Cependant, il peut quitter l’exposition de Goldin avec une motivation, celle de vouloir approfondir Moretto et Savoldo, mais si personne ne met les visiteurs de Goldin en position d’approfondir leurs connaissances culturelles à travers un travail de vulgarisation sérieux (qui en Italie, en ce qui concerne l’histoire de l’art, manque d’un niveau qui atteigne un vaste public), Goldin enregistrera toujours plus de succès et plus de visiteurs. Je suis convaincu que c’est le même public qui fréquente les nombreuses pages Facebook qui publient chaque jour des dizaines d’images d’œuvres d’art, en prenant soin de ne donner au public aucune autre information sur les œuvres que le titre et l’auteur (et parfois le musée et la datation). Des pages qui sont un peu la transposition virtuelle des expositions de Goldin: des tableaux faciles à appréhender, pour la plupart des peintres impressionnistes, des dizaines de milliers de fans et de visiteurs, un déchaînement de “beau”, “merveilleux”, “stupéfiant”, “splendide”, “fantastique”.
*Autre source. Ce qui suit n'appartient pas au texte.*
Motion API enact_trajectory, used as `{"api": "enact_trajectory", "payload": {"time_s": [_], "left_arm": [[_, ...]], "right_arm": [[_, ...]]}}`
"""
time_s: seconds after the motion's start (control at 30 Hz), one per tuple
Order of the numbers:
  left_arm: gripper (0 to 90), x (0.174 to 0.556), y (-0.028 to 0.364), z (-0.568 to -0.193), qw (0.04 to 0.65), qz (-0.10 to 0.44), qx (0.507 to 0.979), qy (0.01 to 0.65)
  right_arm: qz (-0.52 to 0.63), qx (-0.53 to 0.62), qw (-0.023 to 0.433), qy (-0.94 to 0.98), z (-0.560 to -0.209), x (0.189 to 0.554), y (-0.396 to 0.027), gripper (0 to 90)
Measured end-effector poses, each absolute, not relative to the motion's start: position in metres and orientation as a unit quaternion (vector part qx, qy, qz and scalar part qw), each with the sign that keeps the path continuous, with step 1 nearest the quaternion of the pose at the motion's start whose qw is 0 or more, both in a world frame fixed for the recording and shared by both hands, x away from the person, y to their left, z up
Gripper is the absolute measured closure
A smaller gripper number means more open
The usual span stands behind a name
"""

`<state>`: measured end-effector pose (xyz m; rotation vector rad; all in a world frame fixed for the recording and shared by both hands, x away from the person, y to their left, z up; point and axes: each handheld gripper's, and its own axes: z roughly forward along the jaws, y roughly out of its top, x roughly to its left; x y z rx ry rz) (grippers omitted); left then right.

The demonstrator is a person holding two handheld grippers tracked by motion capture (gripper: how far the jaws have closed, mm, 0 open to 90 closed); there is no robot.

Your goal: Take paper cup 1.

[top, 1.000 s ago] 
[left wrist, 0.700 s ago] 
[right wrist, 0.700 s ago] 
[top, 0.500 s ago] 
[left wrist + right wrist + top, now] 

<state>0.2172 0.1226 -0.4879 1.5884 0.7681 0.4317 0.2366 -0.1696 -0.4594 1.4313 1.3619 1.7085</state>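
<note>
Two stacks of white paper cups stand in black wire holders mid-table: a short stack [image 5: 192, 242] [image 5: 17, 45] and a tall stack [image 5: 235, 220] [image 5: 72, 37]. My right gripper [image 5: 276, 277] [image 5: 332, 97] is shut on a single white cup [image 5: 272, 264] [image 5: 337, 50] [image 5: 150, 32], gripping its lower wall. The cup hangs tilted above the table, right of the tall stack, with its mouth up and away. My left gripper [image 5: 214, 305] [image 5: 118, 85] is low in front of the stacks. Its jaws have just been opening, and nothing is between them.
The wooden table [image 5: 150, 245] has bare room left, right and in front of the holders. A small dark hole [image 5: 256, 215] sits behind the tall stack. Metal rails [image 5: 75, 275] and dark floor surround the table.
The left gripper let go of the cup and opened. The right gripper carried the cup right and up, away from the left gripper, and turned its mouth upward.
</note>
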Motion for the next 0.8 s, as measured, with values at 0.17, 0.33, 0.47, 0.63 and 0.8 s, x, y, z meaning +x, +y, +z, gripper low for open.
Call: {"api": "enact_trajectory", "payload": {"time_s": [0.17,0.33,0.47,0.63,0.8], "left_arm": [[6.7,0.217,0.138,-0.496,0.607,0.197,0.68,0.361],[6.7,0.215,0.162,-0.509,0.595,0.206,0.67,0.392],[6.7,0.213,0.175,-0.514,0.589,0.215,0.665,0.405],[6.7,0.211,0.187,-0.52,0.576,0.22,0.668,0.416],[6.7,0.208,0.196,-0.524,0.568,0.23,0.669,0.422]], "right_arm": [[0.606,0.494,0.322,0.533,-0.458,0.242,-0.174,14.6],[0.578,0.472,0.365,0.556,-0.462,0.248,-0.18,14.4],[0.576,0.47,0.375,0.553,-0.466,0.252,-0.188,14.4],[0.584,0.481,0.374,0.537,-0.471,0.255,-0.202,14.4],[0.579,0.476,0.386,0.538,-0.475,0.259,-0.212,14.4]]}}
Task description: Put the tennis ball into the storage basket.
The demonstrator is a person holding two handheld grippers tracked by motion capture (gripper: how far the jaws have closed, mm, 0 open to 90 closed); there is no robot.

Avec une diffusion sérieuse, les visiteurs de Goldin pourront être guidés vers des expositions plus sophistiquées, susceptibles de les enrichir culturellement, mais aussi de les passionner, car il n’est pas du tout vrai que les émotions doivent être opposées à la connaissance ("I believe in emotions, not in knowledge for the knowledgeable few"3 aurait déclaré Goldin lors de l’avant-première de son exposition Raphael to Picasso), et surtout parce que la connaissance en elle-même est déjà extrêmement fascinante. Il y aura certainement toujours une grande partie du public de Goldin qui restera Goldinien, c’est inévitable, mais une autre partie de ce public sera amenée à bénéficier d’expositions rigoureuses. Tout cela pour dire qu’il est inutile de s’acharner sur Goldin, comme nous l’avons dit plus haut: peut-être serait-il plus utile que les historiens de l’art canalisent leurs efforts à se remettre en question, à essayer de se débarrasser des stéréotypes qui gangrènent la catégorie, à essayer de communiquer avec le public des passionnés d’art.